**AIM OF THE EXERCISE**.
Below are some entries; state how many of their lines include the word "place" and give no more than that number.

Stored items:
-------

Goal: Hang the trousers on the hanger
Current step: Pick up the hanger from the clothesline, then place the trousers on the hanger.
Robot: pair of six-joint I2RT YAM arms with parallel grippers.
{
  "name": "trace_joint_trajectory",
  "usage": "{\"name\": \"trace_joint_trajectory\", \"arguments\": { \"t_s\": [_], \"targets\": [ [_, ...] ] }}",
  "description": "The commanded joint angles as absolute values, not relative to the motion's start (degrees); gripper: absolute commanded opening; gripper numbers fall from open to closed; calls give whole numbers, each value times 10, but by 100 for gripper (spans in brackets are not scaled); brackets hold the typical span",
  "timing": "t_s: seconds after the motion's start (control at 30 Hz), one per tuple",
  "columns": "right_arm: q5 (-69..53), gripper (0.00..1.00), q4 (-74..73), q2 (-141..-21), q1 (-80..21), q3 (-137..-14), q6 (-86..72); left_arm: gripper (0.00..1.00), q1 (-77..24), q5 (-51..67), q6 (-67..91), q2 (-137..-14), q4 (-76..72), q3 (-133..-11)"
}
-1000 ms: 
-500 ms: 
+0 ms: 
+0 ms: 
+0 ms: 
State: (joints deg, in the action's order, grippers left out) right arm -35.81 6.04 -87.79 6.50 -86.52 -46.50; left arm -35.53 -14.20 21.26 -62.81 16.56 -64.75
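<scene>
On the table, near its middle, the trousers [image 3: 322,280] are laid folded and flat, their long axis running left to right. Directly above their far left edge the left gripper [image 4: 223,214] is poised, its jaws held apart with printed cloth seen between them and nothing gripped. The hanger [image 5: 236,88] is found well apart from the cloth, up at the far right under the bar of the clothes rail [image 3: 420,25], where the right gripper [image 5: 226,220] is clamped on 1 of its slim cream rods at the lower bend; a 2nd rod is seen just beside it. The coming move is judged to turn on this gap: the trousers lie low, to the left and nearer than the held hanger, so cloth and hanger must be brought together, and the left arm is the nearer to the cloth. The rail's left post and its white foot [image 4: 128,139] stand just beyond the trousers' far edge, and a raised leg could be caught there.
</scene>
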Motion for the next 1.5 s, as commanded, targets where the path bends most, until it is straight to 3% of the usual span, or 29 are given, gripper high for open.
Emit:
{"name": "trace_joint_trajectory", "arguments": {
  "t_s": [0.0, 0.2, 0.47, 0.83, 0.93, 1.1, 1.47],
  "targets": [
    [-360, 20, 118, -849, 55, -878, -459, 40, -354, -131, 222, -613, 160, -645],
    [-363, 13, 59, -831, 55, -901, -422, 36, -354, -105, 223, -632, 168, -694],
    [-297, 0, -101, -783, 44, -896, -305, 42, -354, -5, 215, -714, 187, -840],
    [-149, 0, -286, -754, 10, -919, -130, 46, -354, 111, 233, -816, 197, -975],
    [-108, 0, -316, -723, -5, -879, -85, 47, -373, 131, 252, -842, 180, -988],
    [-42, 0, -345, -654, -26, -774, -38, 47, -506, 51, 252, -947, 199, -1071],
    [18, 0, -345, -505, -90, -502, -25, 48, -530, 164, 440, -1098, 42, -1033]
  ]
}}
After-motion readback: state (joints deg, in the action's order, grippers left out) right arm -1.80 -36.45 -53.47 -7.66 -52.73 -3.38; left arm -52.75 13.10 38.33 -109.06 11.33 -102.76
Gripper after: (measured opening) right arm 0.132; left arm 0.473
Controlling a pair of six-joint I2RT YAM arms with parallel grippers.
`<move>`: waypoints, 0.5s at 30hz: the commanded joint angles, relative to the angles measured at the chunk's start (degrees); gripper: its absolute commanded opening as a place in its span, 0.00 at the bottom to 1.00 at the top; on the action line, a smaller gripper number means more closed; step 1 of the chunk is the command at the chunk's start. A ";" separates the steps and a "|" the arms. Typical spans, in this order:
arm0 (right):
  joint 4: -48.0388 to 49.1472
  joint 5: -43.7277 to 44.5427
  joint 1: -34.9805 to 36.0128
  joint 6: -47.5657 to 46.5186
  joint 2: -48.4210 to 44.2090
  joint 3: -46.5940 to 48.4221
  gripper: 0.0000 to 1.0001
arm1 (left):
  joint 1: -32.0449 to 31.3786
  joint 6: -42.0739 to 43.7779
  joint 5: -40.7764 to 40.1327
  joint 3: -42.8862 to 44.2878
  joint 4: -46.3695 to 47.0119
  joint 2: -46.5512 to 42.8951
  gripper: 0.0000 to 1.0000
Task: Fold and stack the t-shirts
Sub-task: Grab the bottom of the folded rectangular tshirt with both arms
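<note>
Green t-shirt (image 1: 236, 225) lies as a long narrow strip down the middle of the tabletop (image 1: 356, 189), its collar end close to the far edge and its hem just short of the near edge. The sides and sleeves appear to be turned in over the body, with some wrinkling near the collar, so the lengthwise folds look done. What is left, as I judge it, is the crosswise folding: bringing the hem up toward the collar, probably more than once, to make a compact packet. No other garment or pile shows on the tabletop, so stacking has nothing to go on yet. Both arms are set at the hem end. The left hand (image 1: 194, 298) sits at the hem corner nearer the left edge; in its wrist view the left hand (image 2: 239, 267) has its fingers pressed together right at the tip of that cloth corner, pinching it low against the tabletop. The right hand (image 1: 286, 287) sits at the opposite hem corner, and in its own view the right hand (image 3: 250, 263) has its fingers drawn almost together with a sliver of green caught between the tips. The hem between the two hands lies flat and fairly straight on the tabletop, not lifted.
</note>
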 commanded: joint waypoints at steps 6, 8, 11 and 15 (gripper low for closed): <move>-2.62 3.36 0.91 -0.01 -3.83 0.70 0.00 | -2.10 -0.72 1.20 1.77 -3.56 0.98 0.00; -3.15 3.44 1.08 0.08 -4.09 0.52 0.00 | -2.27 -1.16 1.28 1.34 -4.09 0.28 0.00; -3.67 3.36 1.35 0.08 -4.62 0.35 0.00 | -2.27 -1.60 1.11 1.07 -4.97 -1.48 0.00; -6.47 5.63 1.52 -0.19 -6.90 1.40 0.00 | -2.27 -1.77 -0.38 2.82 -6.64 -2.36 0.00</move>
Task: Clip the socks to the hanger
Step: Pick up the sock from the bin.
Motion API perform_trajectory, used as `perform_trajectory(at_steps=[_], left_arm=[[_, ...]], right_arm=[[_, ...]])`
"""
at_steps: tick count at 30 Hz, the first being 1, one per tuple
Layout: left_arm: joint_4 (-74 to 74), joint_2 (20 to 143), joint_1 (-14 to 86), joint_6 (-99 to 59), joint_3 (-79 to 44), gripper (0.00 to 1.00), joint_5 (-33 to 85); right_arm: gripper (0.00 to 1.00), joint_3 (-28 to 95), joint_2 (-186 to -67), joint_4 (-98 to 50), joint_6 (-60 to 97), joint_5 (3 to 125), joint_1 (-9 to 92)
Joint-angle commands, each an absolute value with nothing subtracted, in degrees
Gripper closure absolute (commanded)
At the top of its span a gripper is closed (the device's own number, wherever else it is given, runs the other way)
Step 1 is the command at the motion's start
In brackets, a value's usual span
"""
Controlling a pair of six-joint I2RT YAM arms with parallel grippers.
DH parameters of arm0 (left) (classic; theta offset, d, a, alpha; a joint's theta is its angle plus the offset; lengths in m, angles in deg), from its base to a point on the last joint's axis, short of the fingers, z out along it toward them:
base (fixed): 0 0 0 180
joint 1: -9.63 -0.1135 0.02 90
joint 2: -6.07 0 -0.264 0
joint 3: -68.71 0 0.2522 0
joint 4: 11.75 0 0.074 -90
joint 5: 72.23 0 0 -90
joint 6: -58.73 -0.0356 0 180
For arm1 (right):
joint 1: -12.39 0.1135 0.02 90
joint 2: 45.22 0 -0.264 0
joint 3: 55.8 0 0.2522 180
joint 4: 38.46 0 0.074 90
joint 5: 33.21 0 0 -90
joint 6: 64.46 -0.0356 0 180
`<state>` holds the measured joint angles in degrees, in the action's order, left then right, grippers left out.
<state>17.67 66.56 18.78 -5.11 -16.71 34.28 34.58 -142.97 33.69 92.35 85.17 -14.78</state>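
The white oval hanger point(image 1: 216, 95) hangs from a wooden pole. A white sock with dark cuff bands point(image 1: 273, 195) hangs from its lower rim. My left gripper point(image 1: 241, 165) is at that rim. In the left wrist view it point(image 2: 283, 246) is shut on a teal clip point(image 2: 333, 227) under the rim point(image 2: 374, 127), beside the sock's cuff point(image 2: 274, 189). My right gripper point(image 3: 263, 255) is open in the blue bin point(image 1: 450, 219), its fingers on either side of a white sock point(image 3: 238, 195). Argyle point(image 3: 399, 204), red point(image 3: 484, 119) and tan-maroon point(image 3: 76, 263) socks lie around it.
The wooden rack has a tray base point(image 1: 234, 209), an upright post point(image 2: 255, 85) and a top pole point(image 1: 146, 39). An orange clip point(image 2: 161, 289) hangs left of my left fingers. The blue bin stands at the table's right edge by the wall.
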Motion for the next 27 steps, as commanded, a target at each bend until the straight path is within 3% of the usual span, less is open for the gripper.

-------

**THE ANSWER**.
2